RECORDED DATA:
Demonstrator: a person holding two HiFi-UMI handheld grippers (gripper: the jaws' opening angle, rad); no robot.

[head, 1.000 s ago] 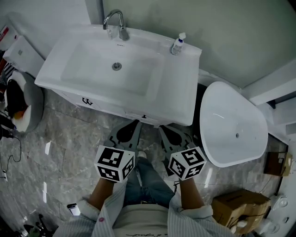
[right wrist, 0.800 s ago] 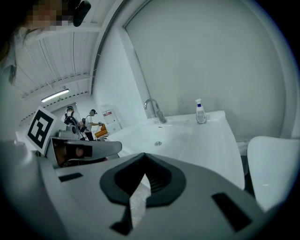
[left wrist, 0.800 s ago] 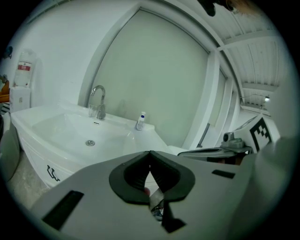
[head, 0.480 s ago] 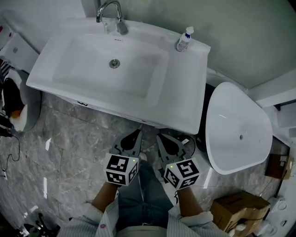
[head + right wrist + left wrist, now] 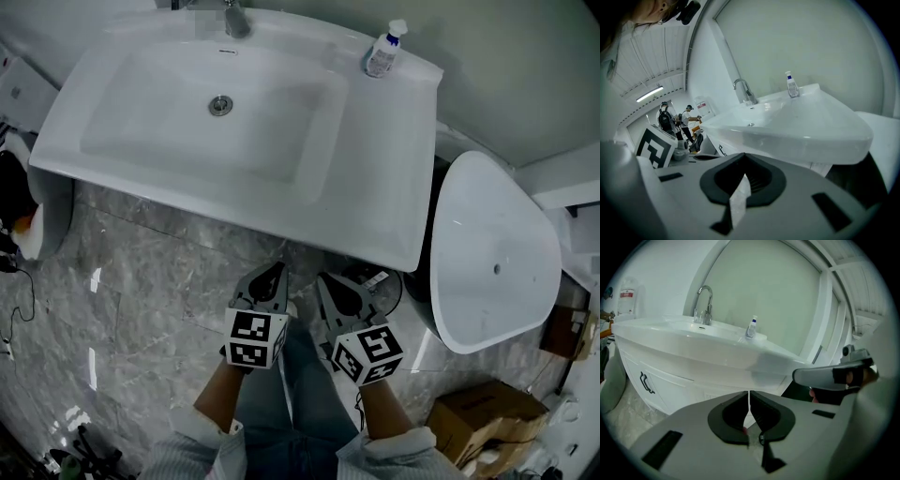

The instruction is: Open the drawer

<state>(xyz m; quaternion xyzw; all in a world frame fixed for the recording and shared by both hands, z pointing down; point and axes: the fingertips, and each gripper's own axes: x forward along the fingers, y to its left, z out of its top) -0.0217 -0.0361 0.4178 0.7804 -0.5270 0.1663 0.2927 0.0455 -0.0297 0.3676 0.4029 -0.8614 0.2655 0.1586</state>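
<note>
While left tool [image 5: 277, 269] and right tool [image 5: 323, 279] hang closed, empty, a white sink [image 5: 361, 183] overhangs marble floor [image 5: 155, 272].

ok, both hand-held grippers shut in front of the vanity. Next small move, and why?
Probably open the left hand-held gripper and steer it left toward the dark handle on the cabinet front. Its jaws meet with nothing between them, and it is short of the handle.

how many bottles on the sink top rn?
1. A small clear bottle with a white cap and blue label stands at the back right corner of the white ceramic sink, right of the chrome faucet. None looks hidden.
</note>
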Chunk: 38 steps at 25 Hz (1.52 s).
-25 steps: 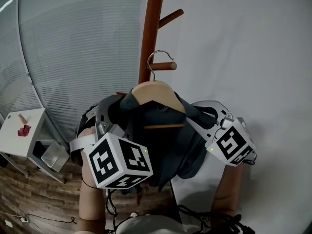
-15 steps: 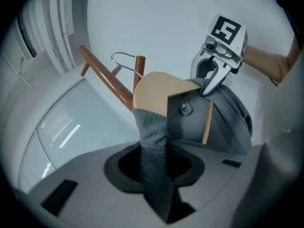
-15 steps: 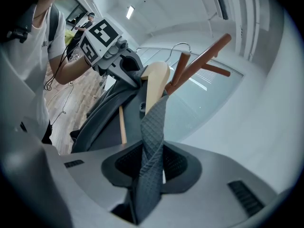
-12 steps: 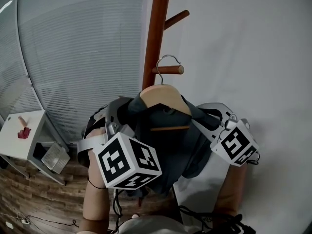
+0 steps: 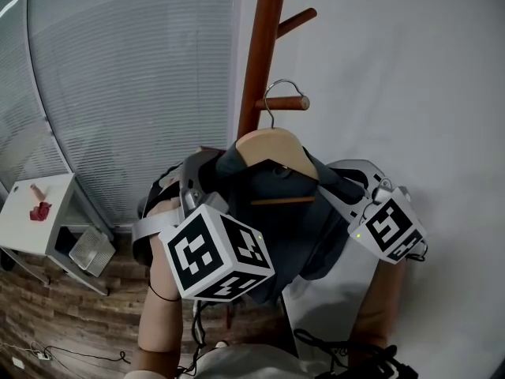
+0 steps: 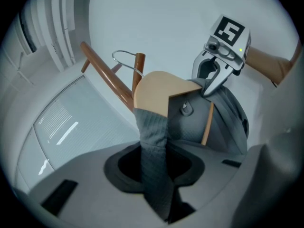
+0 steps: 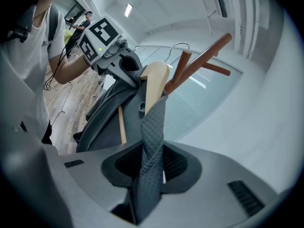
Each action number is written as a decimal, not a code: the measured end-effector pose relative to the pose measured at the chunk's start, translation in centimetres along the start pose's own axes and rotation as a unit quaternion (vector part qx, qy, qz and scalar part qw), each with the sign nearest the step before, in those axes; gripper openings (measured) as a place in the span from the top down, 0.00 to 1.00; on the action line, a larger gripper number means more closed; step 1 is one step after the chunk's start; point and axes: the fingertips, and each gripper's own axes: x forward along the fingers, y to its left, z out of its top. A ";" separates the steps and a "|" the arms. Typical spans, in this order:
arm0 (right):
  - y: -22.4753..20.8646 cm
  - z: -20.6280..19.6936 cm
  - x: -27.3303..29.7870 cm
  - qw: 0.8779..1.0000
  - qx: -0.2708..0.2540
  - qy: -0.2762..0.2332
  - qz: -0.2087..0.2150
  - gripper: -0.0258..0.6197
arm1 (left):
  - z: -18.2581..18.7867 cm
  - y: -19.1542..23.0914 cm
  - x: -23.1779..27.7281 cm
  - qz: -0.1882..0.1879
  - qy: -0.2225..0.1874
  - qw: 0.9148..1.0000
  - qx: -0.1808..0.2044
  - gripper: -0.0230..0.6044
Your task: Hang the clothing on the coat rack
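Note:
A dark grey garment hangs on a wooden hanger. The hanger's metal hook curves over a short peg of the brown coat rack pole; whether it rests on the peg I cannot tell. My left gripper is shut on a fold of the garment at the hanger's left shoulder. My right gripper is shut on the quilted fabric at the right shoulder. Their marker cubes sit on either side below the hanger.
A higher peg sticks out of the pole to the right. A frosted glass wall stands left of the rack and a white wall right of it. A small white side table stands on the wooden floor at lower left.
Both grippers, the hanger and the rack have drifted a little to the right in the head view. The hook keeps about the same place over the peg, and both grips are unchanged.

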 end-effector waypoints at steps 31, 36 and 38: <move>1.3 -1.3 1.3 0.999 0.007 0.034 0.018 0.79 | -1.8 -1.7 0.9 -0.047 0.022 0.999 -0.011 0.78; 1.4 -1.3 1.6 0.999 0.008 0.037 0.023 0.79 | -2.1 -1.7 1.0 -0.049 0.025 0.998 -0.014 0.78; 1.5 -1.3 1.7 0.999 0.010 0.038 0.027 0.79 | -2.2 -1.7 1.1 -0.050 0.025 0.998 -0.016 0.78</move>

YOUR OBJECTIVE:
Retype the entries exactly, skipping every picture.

ANSWER TO THE EXERCISE:
Demonstrator: a person holding two HiFi-UMI handheld grippers (gripper: the jaws' opening angle, rad); no robot.

[head, 1.000 s ago] 
[right wrist, 0.800 s ago] 
[left wrist, 0.800 s ago] 
[head, 0.480 s ago] 
[head + right wrist + left wrist, now] 

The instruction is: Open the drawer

<state>(xyz m; quaternion xyzw; all in a world frame fixed for the recording and shared by both hands, z pointing down; point and axes: the fingertips, and each gripper's own axes: x forward along the fingers, y to its left, z out of its top) -0.0217 -0.0361 0.4178 0.7804 -0.5270 0.1663 0.2927 0.0455 -0.0297 0.3676 0.4029 -0.8614 0.2655 0.1586</state>
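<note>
While left tool [image 5: 277, 269] and right tool [image 5: 323, 279] hang closed, empty, a white sink [image 5: 361, 183] overhangs marble floor [image 5: 155, 272].

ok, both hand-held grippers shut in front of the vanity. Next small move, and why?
Probably open the left hand-held gripper and steer it left toward the dark handle on the cabinet front. Its jaws meet with nothing between them, and it is short of the handle.

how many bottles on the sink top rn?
1. A small clear bottle with a white cap and blue label stands at the back right corner of the white ceramic sink, right of the chrome faucet. None looks hidden.
</note>
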Chunk: 38 steps at 25 Hz (1.52 s).
-25 steps: 
-15 steps: 
-15 steps: 
-12 steps: 
+0 steps: 
+0 steps: 
+0 steps: 
Each action number is written as a decimal, not a code: the measured end-effector pose relative to the pose measured at the chunk's start, translation in centimetres along the start pose's own axes and rotation as a unit quaternion (vector part qx, qy, qz and scalar part qw), each with the sign nearest the step before, in those axes; gripper openings (measured) as a place in the span from the top down, 0.00 to 1.00; on the action line, a larger gripper number means more closed; step 1 is one step after the chunk's start; point and axes: the fingertips, and each gripper's own axes: x forward along the fingers, y to its left, z out of its top. A ";" separates the steps and a "|" the arms. Typical spans, in this order:
arm0 (right):
  - y: -22.4753..20.8646 cm
  - z: -20.6280..19.6936 cm
  - x: -27.3303..29.7870 cm
  - qw: 0.8779..1.0000
  - qx: -0.2708..0.2540
  - qy: -0.2762..0.2332
  - qz: -0.2087..0.2150
  - gripper: -0.0258..0.6197
arm1 (left):
  - z: -18.2581..18.7867 cm
  - y: -19.1542..23.0914 cm
  - x: -23.1779..27.7281 cm
  - qz: -0.1882..0.1879
  - qy: -0.2225..0.1874
  - qw: 0.9148..1.0000
  - qx: -0.1808..0.2044
  - gripper: -0.0230..0.6044
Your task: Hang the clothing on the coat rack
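Note:
A dark grey garment hangs on a wooden hanger. The hanger's metal hook curves over a short peg of the brown coat rack pole; whether it rests on the peg I cannot tell. My left gripper is shut on a fold of the garment at the hanger's left shoulder. My right gripper is shut on the quilted fabric at the right shoulder. Their marker cubes sit on either side below the hanger.
A higher peg sticks out of the pole to the right. A frosted glass wall stands left of the rack and a white wall right of it. A small white side table stands on the wooden floor at lower left.
Both grippers, the hanger and the rack have drifted a little to the right in the head view. The hook keeps about the same place over the peg, and both grips are unchanged.
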
 end-effector waypoints at steps 31, 36 and 38: <move>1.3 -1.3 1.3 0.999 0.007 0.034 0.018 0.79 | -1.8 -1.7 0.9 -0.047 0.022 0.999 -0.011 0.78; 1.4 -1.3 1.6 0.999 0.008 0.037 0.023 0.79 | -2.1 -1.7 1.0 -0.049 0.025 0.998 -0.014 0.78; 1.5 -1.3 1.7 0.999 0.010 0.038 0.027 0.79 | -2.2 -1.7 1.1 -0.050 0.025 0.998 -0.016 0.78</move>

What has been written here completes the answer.